Records from a data source:
◆ ◆ ◆ ◆

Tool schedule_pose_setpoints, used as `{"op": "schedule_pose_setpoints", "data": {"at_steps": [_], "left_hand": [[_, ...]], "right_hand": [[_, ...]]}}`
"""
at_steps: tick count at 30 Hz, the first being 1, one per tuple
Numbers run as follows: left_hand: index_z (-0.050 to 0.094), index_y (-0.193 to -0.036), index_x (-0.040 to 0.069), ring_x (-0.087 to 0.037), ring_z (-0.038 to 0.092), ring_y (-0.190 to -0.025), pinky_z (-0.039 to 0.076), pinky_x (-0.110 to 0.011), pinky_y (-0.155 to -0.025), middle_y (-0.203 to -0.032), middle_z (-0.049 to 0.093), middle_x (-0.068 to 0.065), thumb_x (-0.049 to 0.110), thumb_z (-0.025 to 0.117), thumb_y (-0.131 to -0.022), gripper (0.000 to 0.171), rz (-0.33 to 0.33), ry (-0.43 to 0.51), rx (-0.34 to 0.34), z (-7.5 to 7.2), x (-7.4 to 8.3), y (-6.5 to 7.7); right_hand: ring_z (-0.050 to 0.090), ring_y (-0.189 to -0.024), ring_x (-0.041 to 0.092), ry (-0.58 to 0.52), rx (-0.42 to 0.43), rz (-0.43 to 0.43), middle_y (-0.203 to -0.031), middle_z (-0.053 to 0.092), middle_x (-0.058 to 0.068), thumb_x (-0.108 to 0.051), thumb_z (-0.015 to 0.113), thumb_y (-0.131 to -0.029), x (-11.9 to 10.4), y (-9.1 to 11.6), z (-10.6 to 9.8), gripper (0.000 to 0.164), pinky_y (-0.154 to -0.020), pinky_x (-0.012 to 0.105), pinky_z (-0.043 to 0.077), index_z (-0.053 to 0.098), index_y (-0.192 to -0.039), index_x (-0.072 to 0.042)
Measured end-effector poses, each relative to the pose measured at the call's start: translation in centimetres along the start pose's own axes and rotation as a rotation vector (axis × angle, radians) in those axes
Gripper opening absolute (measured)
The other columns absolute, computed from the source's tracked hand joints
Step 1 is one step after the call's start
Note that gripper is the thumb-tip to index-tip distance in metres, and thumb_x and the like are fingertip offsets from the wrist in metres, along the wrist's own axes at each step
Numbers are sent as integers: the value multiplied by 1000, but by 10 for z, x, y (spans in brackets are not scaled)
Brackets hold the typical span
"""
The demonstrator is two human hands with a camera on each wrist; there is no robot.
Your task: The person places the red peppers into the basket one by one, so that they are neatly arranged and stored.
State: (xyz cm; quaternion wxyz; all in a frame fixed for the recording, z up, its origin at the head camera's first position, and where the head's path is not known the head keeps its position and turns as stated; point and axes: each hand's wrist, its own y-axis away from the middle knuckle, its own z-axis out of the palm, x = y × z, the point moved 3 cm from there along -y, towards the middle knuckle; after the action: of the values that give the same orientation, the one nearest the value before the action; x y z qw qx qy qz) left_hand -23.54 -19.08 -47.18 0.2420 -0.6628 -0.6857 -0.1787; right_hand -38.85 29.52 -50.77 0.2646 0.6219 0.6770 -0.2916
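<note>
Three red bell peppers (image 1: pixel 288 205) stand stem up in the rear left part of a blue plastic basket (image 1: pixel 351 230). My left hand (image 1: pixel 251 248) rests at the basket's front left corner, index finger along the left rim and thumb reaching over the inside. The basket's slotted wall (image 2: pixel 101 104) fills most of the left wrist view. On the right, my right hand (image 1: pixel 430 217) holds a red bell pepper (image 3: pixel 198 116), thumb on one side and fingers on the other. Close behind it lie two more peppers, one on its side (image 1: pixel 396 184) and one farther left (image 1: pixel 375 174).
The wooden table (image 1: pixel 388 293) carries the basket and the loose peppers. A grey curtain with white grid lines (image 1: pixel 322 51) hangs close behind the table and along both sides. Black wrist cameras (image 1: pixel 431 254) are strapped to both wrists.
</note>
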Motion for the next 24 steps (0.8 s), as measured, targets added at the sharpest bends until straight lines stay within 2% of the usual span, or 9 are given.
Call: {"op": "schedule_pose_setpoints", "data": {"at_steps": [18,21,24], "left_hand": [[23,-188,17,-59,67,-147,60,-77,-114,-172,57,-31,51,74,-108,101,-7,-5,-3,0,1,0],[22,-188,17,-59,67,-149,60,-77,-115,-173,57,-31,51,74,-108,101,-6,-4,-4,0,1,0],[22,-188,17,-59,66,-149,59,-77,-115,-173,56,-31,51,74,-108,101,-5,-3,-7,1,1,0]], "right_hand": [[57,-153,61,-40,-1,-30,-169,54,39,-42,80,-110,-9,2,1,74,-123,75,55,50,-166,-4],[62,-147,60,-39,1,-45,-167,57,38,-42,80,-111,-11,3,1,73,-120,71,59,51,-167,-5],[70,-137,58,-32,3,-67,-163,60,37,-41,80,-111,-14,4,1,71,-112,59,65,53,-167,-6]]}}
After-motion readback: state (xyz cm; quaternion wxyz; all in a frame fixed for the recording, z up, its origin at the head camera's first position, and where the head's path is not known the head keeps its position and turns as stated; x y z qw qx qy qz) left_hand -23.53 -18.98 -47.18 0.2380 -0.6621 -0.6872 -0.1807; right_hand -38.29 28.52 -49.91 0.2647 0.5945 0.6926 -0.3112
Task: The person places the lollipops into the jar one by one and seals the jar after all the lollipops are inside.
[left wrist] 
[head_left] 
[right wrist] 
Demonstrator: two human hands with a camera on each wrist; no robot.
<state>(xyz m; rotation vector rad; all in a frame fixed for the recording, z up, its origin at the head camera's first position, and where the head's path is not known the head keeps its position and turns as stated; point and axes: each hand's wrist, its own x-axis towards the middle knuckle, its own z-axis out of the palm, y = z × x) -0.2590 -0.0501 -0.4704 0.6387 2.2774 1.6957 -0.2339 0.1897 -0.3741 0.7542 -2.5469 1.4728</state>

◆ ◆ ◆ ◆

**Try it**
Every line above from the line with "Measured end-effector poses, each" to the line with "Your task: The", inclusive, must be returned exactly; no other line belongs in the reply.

**Reply to the task**
Measured end-effector poses, each relative to the pose measured at the call's start: translation in centimetres along the start pose's own axes and rotation as a rotation vector (axis × angle, radians) in those axes
Gripper opening absolute (measured)
The other columns absolute, computed from the source's tracked hand joints
Step 1 is one step after the call's start
Note that gripper is the thumb-tip to index-tip distance in metres, and thumb_x and the like are fingertip offsets from the wrist in metres, along the wrist's own axes at each step
Numbers are sent as integers: the value multiplied by 1000, but by 10 for z, x, y (spans in brackets are not scaled)
Brackets hold the typical span
"""
The demonstrator is two human hands with a camera on each wrist; there is no robot.
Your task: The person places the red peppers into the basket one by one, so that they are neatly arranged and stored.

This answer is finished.